Unlike the Gregorian calendar, the Chinese Lunar New Year is celebrated across various countries like Korea, Vietnam, and other South Asian countries in the same spirit with the initiation of Spring Meadows. Even in India, the “Panchanga”, the Hindu Lunisolar Calendars which has been in practice since 1000BCE, starts with the month of “Chaitra” i.e. March-April coinciding with the entrance of The Sun in the new Astrological sign of Aries. This also begins with the harvest festival (referred to as Vishu, Puthandu, Bihu, Pohela Boishakh, and Makar Sankranti) across the Indian subcontinent.

The Dawn of the Year 2025 is marked with the “Wood Snake” in the Chinese Zodiac. Even as the Snake immediately evokes a percept of fear in our senses, the Snake is appreciated and looked at in a positive light across various cultures. The core themes that surround the Snake across various Cultures are the elements of Self-transformation, healing, divinity, and royalty, or even fertility and prosperity. “Mishibijiw”, a serpentlike mythical creature with horns and a long tail that enthralls and enchants the depth of great lakes, is considered a powerful spirit in Ojibwe mythology. Spiritually, it symbolises adaptability, renewal, and connection to water spirits. In Hopi people, who reside in Arizona, Snakes are symbolized with the spirit of renewal as they shed their skin periodically, analogous to the agricultural cycles where crops must be replanted each season. Whereas, they represent ancestral spirits and are even deemed to be the mediators between the living world & spirit realm in African culture.

According to Chinese folklore, the Snake is a legendary being who had an unkempt history of being a four-legged happy creature. The tales of mythology foretells that the snake became furious and its anger exuberated drastically across other forest animals when the latter shunned and isolated him for its differential appearance.

The enormity of pent-up anger and resentment in the snake evolved him into a monstrosity to behold, as it grew a pair of fangs whilst exhibiting a lashing-out temper at the brink of insecurity. This news of raging furiousness when found its way to the Jade Emperor, was met with punishment and discernment for the snake, disabling the snake without legs and forcing it to slither in order to move and wander about. 

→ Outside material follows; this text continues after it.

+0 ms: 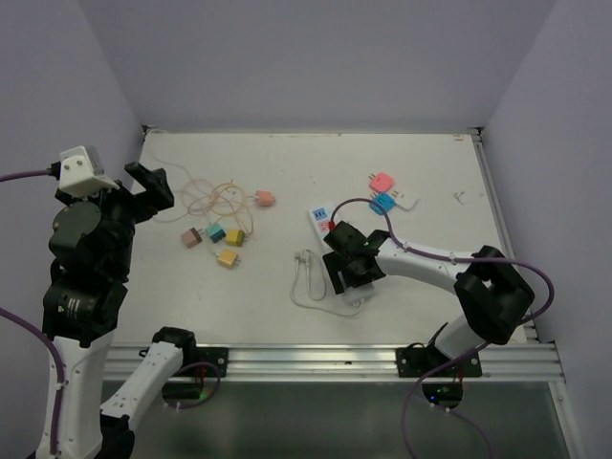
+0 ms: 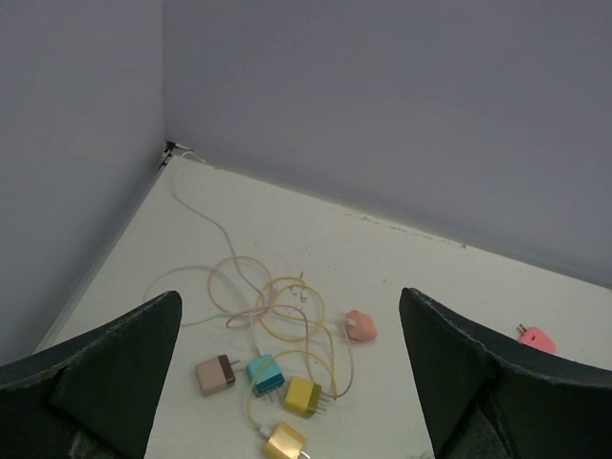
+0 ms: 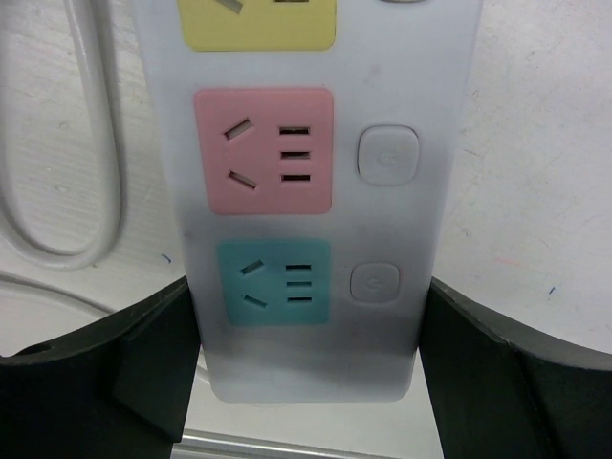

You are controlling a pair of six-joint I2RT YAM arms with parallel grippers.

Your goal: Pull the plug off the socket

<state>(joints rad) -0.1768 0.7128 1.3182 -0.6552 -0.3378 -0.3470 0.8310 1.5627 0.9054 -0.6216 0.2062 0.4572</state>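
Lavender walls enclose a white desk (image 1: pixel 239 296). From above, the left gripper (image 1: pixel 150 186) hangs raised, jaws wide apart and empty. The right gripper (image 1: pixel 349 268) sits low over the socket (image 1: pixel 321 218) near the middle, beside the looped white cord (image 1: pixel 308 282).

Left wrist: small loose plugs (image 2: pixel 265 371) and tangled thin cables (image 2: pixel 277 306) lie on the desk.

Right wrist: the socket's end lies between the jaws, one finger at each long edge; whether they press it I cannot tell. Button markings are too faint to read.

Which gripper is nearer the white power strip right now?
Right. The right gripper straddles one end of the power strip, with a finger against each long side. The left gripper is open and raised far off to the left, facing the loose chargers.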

Though the emperor harshly took away its medium of commute, heavenly bodies promised to give the snake back its legs on the condition that he wins the race across the river. The snake was able to grasp the sixth position in this race of recognition as he earned his place in the Chinese Zodiac but could not win the great race. His ability to transform from an aggrieved version of himself to a wise, patient, and knowledgeable stature comes through isolation, perseverance, and shedding his skin to transform into an evolved, happy, and much more mature self. 

This notion of reflective transformation is symbolised by physical cocooning to unveil a higher self in the solace and discomfort of shedding. Only when we let go of what doesn’t serve us in any more, the plethora of negative emotions i.e. ego, toxicity, anger, resentment, jealousy, self -loathing, and sabotage, are we able to move ahead akin to the shedding of a Snake’s skin. We really start progressing then with gratitude, as we embrace the divinely sent gifts operating at a surrendered frequency. It is a transformative year for humankind in terms of the untapped opportunity to nurture, remove internal nuances, and imbibe the altered truth in resonance with the Universal veracity.

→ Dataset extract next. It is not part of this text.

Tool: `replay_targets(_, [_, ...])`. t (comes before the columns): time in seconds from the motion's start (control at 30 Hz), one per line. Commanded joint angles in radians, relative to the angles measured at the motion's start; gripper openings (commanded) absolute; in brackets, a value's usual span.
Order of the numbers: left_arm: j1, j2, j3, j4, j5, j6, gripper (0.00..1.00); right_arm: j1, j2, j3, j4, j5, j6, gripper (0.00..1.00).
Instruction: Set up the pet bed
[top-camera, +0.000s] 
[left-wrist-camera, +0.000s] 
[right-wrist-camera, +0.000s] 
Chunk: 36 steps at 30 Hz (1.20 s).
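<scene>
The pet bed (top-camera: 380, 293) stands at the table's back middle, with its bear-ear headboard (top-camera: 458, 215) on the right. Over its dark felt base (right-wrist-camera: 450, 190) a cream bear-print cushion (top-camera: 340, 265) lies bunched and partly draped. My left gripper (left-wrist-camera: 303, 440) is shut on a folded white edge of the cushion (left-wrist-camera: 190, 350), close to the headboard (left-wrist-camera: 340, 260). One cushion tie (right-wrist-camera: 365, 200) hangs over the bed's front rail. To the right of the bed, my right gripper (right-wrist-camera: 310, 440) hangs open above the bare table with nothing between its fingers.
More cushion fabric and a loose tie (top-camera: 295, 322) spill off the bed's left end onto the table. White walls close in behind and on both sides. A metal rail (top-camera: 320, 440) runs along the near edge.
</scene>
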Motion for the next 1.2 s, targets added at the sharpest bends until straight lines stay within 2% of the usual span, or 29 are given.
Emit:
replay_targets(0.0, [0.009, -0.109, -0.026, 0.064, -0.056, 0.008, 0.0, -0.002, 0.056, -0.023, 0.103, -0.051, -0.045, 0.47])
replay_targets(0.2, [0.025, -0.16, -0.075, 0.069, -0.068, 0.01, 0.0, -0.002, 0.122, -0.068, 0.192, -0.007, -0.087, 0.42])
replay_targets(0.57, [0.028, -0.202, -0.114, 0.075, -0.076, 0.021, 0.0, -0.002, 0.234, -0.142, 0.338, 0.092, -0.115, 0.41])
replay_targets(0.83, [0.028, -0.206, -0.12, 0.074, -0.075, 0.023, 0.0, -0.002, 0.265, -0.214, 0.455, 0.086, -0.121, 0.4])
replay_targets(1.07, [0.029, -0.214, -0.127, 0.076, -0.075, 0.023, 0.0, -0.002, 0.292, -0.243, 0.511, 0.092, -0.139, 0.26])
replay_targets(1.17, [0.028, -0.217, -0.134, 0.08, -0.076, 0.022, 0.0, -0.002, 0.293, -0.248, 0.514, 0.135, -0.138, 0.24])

We are the sum total of the embodiment of our evolution to constantly transform, from Lactase Persistence or the loss of tailbone to coccyx whence humans transitioned to bipedalism or less pronounced canines in our teeth structure over thousands of years. Humans are continuously adapting, changing, and imbibing. As opposed to centuries of physical transformations, a mental delve to recognise, recalibrate and redesign the mind is the need of the hour and on this auspicious “Year of the Snake” very imminent.